Ninguém tem dúvidas de que as novas tecnologias facilitam o dia a dia de muita correria para a população. Mas, alguns setores, como o bancário, tiram proveito para lucrar mais e precarizar os serviços e as relações de trabalho. Os números estão aí para confirmar.
Pela primeira vez, no ano passado, as transações por meio da internet e do mobile banking atingiram 47% do total, superando o uso dos meios tradicionais, como caixas eletrônicos e agências, que responderam por 37% das operações.

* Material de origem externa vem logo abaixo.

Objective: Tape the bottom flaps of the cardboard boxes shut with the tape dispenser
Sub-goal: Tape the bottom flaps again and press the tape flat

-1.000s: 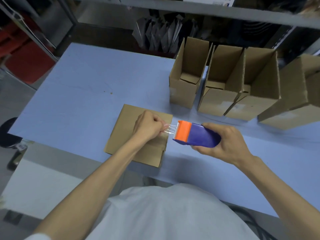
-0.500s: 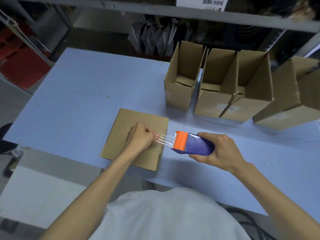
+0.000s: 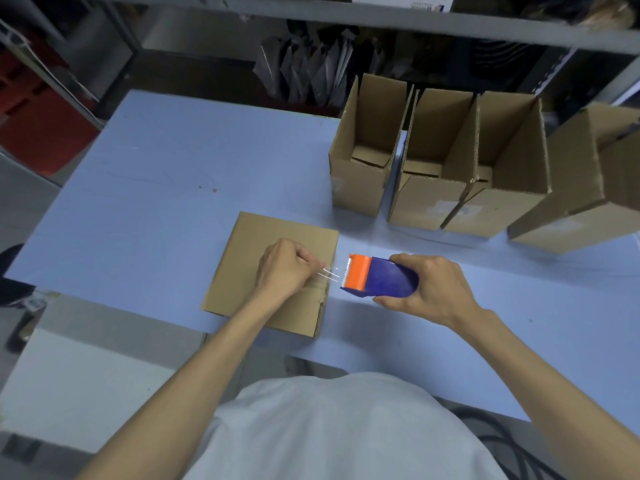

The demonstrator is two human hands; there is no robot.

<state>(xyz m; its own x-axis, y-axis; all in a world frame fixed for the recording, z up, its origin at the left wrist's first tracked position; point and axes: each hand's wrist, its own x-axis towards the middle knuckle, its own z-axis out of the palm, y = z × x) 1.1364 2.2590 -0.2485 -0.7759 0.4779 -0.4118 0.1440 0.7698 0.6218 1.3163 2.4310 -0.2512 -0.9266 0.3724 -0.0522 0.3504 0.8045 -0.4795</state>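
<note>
The blue bench [image 3: 138, 202] carries a closed cardboard box [image 3: 249, 271] close to its near edge, broad brown face up, with a flap seam showing near the box's right end. The left hand [image 3: 284, 271] rests on that face; its grip is tight, fingers curled in and pinching the free end of the clear tape [image 3: 330, 273] over the box's right edge. The tape spans the short gap to the tape dispenser [image 3: 381, 280], whose orange toothed head points left, just beside the box's right edge and above the bench. The right hand [image 3: 436, 289] has its grip wrapped round the dispenser's blue body, thumb underneath and fingers over the top. Farther back and to the right, four open boxes [image 3: 426, 202] stand in a row, touching or nearly so, the rightmost one tilted. Behind them runs a grey shelf rail [image 3: 311, 12].
</note>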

Nos últimos cinco anos, o número de contas correntes habilitadas para usar o celular passou de 400 mil para 12 milhões.
Mas, o que muita gente desconhece é que as novas tecnologias implantadas pelos bancos mexem diretamente com o trabalho do bancário e também com o cliente, que passa a fazer serviços antes exclusivos dos funcionários do setor. As ferramentas atraem pela comodidade, no entanto, reduzem os empregos gerados e mexem diretamente com a economia do país.
Para se ter ideia, no início da década de 1990, o Brasil tinha cerca de 800 mil bancários. Hoje, são aproximadamente 500 mil, uma redução drástica que tende a continuar. No último ano, os bancos eliminaram quase 5 mil postos de trabalho, segundo dados do Caged (Cadastro Geral de Empregados e Desempregados). Sem dúvida, uma redução considerável.